Penemuan peradaban-peradaban baru melalui ekspedisi pelayaran niaga dan penaklukan juga telah memperluas jaringan perdagangan bangsa-bangsa di Eropa. Luasnya jaringan perdagangan ini membuat kebutuhan akan informasi yang cepat dengan jangkauan yang lebih luas menjadi penting. Sejak abad ke-14, surat menyurat tradisional mulai diorganisasikan menjadi suatu sistem korespondensi yang berbasis gilda yang lebih profesional. Pada waktu itu, kota-kota perdagangan yang besar lantas menjadi pusat-pusat bagi lalu lintas berita sekaligus.

Arus informasi yang semakin sarat tersebut akhirnya memunculkan media-media cetak yang khusus untuk menyebarluaskannya ke ranah publik. Tercatat mulai pertengahan abad ke-17, media-media massa, yang saat itu disebut jurnal, terbit dalam bentuk mingguan, bahkan harian, meski kontrol otoritas negara masih cukup kuat. Jurnal-jurnal seperti Journal des Savants (1665), Acta Eruditorum (1682), dan Monatsgesprache (1688), telah dilengkapi dengan tulisan-tulisan berkala, memuat bukan hanya informasi-informasi penting, namun juga instruksi pedagogis, kritik, dan kajian-kajian sosial, sastra, dan politik.

Munculnya jurnal-jurnal mingguan dan harian pada gilirannya juga menciptakan publik pembaca yang semakin luas. Pada abad ke-17 dan 18, kedai-kedai kopi di Inggris, salon di Perancis, dan tischgessellschaften (himpunan-masyarakat meja) di Jerman merupakan tempat-tempat favorit untuk mendiskusikan berbagai informasi yang tengah berkembang. Bibit-bibit awal ruang publik modern mulai menunjukkan taringnya dengan runtuhnya kekuasaan Raja Louis XVI oleh Revolusi Perancis pada paruh kedua abad ke-18. Kedai kopi, salon, dan tischgessellschaften yang pada mulanya lebih didominasi oleh diskusi-diskusi karya sastra telah diwarnai oleh diskusi politik guna melawan para penguasa yang otoriter.

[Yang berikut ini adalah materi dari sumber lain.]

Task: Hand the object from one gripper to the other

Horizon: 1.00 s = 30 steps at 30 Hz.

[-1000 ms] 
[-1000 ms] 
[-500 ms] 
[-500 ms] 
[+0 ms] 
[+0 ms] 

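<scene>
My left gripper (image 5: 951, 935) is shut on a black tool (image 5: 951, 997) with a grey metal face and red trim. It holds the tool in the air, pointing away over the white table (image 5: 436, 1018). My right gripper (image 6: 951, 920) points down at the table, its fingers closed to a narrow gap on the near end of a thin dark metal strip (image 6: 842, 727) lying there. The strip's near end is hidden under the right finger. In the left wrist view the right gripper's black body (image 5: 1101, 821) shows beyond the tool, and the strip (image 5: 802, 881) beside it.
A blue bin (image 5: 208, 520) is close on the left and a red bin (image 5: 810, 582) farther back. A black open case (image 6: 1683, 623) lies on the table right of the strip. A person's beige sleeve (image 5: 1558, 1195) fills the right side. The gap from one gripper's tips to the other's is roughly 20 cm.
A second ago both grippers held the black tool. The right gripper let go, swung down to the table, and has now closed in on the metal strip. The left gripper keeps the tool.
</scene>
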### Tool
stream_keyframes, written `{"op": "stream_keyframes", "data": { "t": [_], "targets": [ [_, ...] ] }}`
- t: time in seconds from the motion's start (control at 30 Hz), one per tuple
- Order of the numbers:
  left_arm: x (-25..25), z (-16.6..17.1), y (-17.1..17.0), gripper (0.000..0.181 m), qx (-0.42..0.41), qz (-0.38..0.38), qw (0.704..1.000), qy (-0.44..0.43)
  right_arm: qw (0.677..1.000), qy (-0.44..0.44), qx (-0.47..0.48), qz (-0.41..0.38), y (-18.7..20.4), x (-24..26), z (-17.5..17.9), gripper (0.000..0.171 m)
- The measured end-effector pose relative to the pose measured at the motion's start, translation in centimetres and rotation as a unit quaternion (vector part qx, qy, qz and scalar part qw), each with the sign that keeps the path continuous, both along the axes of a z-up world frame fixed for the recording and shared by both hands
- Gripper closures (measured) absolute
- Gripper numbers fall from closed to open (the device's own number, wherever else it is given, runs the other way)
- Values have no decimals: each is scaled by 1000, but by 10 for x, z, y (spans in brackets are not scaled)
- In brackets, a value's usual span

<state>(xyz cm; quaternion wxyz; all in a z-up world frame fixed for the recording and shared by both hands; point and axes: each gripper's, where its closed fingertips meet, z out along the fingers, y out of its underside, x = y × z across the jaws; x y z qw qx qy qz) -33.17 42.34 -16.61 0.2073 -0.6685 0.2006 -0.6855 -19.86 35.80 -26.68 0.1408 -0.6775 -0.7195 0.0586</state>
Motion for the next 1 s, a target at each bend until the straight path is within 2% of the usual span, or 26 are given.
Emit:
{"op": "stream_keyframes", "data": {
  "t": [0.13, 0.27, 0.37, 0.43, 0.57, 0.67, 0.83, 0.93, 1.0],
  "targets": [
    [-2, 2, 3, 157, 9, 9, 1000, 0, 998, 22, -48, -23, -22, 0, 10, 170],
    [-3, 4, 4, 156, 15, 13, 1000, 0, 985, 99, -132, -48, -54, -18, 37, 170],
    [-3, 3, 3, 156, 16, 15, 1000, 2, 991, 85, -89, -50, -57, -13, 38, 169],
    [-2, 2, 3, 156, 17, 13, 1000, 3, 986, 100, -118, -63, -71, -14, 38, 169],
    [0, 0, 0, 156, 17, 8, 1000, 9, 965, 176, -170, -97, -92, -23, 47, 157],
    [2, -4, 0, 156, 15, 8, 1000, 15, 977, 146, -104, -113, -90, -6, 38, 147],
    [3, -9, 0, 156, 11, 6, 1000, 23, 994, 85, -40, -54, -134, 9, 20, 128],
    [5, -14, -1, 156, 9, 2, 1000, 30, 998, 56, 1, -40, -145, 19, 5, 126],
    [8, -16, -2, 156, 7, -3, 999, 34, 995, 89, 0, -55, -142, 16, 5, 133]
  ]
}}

Yang monumental dalam sejarah ruang publik adalah bahwa ia menandai bangkitnya suatu masa dalam sejarah ketika individu-individu dan kelompok-kelompok dalam masyarakat dapat membentuk opini yang rasional di ruang publik, memberikan tanggapan langsung terhadap apapun yang menyangkut kepentingan-kepentingan mereka sambil berusaha mempengaruhi praktik-praktik politik. Ruang publik memupuk oposisi terhadap bentuk-bentuk hierarkis dan tradisional dari otoritas feodal yang selama berabad-abad menguasai praktik politik di Eropa.

Akan tetapi, pesimisme terhadap proyek Pencerahan yang digaungkan oleh Adorno dan Horkheimer dalam Dialektics of Enlightenment masih terasa memberatkan langkah Habermas. Idealisasi ruang publik borjuis yang rasional dari abad ke-18 guna menjawab tantangan di abad ke-20 dan sesudahnya terdengar hanya semacam nostalgia saja. Nyatanya, ruang publik di abad ke-20 dan sesudahnya hanya menjadi tempat yang subur bagi tumbuhnya iklan-iklan komersial buah kapitalisme liberal dan hegemoni kekuasaan negara. Namun, tanpa kenal lelah, Habermas terus mencari jalan baru guna menembus kebuntuan itu.

Pencarian Habermas pada ruang publik yang rasional telah membawanya pada rasionalitas bahasa sebagai dasar filosofis bagi suatu teori kritis baru. Seluruh karya pemikirannya kemudian, yang sangat banyak sekali, semisal Theorie und Praxis (Teori dan Praksis) (1963), Erkenntnis und Interesse (Pengetahuan dan kepentingan manusia) (1968), Theorie des Kommunikativen Handelns (Teori Tindakan Komunikatif) (1981), hingga yang terbaru Faktizität und Geltung (Fakta dan Kesahihan) (1992), merupakan upaya besarnya dalam mengitegrasikan rasionalitas bahasa ke dalam ruang pablik idamannya itu.